(Data extracted from a collection)
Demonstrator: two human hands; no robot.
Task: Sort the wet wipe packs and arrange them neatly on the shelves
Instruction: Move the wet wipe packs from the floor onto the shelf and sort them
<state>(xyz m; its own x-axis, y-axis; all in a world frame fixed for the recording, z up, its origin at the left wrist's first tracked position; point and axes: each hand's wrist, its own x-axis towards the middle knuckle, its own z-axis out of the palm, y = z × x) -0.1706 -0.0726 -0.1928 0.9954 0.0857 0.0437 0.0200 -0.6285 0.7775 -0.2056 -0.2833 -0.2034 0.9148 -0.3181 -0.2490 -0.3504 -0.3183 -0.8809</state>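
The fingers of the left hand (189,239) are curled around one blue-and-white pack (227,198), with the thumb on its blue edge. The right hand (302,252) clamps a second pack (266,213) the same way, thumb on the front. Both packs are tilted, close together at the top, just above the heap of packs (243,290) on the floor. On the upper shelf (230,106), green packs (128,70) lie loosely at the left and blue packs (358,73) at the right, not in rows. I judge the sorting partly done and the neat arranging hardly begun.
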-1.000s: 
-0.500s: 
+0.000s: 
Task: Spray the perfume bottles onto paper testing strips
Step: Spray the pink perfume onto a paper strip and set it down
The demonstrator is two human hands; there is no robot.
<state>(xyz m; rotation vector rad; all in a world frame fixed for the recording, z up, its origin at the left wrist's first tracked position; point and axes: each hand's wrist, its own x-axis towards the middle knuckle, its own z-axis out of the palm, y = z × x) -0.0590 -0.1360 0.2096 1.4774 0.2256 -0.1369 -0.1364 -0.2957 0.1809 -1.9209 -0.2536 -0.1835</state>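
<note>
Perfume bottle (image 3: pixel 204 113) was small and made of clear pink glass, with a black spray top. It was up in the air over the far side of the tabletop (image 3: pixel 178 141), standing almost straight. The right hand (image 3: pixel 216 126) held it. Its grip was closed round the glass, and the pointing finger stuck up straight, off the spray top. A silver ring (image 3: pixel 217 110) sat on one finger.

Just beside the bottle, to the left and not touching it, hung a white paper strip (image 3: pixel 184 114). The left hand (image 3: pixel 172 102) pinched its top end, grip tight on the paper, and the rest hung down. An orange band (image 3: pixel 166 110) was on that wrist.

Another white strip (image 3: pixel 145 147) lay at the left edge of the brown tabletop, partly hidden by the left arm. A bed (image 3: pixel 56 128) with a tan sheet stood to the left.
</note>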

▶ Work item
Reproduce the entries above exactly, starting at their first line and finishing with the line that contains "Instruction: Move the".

▶ Answer section
Demonstrator: two human hands; no robot.
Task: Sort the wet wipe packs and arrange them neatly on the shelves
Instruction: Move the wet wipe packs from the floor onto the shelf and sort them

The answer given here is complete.